Instructions to follow »
Repeat the listing below in full and exactly, but without its pictures.

Segment Open

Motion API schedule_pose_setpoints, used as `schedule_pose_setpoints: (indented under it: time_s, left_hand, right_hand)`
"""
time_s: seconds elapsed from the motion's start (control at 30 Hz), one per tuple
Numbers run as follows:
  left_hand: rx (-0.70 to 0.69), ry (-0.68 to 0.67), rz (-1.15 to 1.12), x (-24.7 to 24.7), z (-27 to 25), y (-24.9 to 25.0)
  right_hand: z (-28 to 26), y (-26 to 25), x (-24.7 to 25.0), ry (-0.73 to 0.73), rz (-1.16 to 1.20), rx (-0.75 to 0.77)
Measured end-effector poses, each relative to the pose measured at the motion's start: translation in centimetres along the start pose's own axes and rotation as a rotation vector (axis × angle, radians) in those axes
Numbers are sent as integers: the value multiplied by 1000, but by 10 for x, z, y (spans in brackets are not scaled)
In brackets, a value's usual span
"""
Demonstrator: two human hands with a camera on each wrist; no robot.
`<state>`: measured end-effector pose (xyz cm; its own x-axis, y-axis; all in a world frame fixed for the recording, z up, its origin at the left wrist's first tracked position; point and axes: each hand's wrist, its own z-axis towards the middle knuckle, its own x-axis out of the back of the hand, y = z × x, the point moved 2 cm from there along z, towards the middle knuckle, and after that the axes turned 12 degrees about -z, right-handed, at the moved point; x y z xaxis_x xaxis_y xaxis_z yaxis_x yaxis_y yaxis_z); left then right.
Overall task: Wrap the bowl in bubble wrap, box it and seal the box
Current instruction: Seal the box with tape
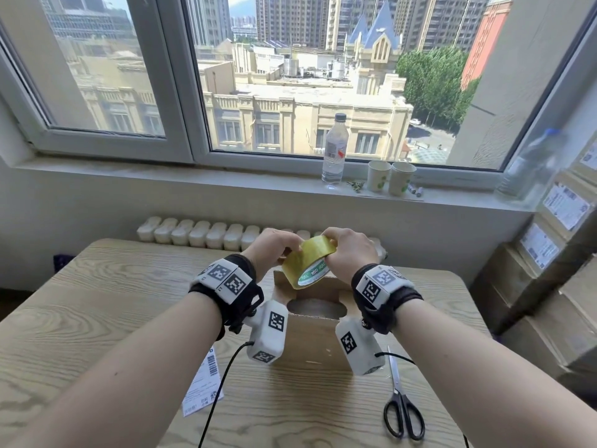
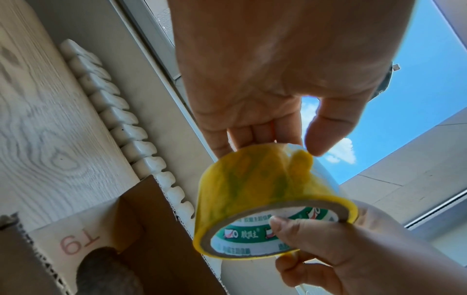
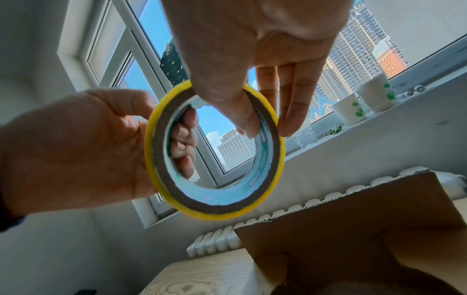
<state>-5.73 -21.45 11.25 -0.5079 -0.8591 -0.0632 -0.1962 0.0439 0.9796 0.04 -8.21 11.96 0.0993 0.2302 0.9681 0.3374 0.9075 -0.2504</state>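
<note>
A yellow tape roll (image 1: 306,264) (image 2: 255,191) (image 3: 215,211) is held in the air by both hands, just above the cardboard box (image 1: 310,337) (image 2: 149,217) (image 3: 353,215). My left hand (image 1: 284,250) (image 2: 290,147) (image 3: 76,149) grips the roll's left side, its fingers (image 3: 184,139) showing through the core. My right hand (image 1: 332,245) (image 2: 328,249) (image 3: 265,123) pinches the rim, thumb (image 3: 242,111) inside the core and fingers outside. The box's far flap stands up. A rounded gap (image 1: 316,307) between the top flaps shows something pale inside; the bowl cannot be made out.
Black scissors (image 1: 403,410) lie on the wooden table (image 1: 97,318) right of the box. A printed label sheet (image 1: 204,384) lies to its left. On the sill stand a water bottle (image 1: 334,150) and two paper cups (image 1: 389,177). Stacked cartons (image 1: 555,286) fill the right side.
</note>
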Motion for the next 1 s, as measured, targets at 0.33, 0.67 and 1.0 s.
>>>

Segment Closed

Answer »
Motion API schedule_pose_setpoints, used as `schedule_pose_setpoints: (indented under it: time_s, left_hand, right_hand)`
"""
time_s: seconds elapsed from the motion's start (control at 30 Hz), one per tuple
Numbers run as follows:
  left_hand: rx (-0.70 to 0.69), ry (-0.68 to 0.67), rz (-1.15 to 1.12), x (-24.7 to 24.7), z (-27 to 25), y (-24.9 to 25.0)
  right_hand: z (-28 to 26), y (-26 to 25), x (-24.7 to 25.0), ry (-0.73 to 0.73), rz (-1.16 to 1.20), rx (-0.75 to 0.77)
Measured end-effector poses, each relative to the pose measured at the motion's start: translation in centimetres along the start pose's own axes and rotation as a rotation vector (axis × angle, radians) in those axes
Numbers are sent as integers: the value multiplied by 1000, but by 10 for x, z, y (spans in brackets are not scaled)
In brackets, a value's usual span
"""
Demonstrator: two human hands with a camera on each wrist; no robot.
`<state>`: measured end-effector pose (xyz cm; its own x-axis, y-axis; all in a world frame fixed for the recording, z up, its origin at the left wrist's first tracked position; point and axes: each hand's wrist, its own z-axis towards the middle knuckle, its own x-axis out of the back of the hand, y = z × x, the point moved 2 cm from there along z, towards the middle knuckle, and after that the axes turned 12 degrees about -z, right-handed, at the moved point; x y z xaxis_x xaxis_y xaxis_z yaxis_x yaxis_y yaxis_z); left then right.
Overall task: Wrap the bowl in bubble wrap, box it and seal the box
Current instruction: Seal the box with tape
<state>-5.73 -21.45 11.25 -0.5079 -0.8591 -0.0632 -0.1962 0.0439 0.9796 0.04 -8.21 11.96 0.0993 0.2302 0.9681 0.3374 0.9075 -0.2504</state>
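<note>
A yellow tape roll (image 1: 306,264) (image 2: 255,191) (image 3: 215,211) is held in the air by both hands, just above the cardboard box (image 1: 310,337) (image 2: 149,217) (image 3: 353,215). My left hand (image 1: 284,250) (image 2: 290,147) (image 3: 76,149) grips the roll's left side, its fingers (image 3: 184,139) showing through the core. My right hand (image 1: 332,245) (image 2: 328,249) (image 3: 265,123) pinches the rim, thumb (image 3: 242,111) inside the core and fingers outside. The box's far flap stands up. A rounded gap (image 1: 316,307) between the top flaps shows something pale inside; the bowl cannot be made out.
Black scissors (image 1: 403,410) lie on the wooden table (image 1: 97,318) right of the box. A printed label sheet (image 1: 204,384) lies to its left. On the sill stand a water bottle (image 1: 334,150) and two paper cups (image 1: 389,177). Stacked cartons (image 1: 555,286) fill the right side.
</note>
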Motion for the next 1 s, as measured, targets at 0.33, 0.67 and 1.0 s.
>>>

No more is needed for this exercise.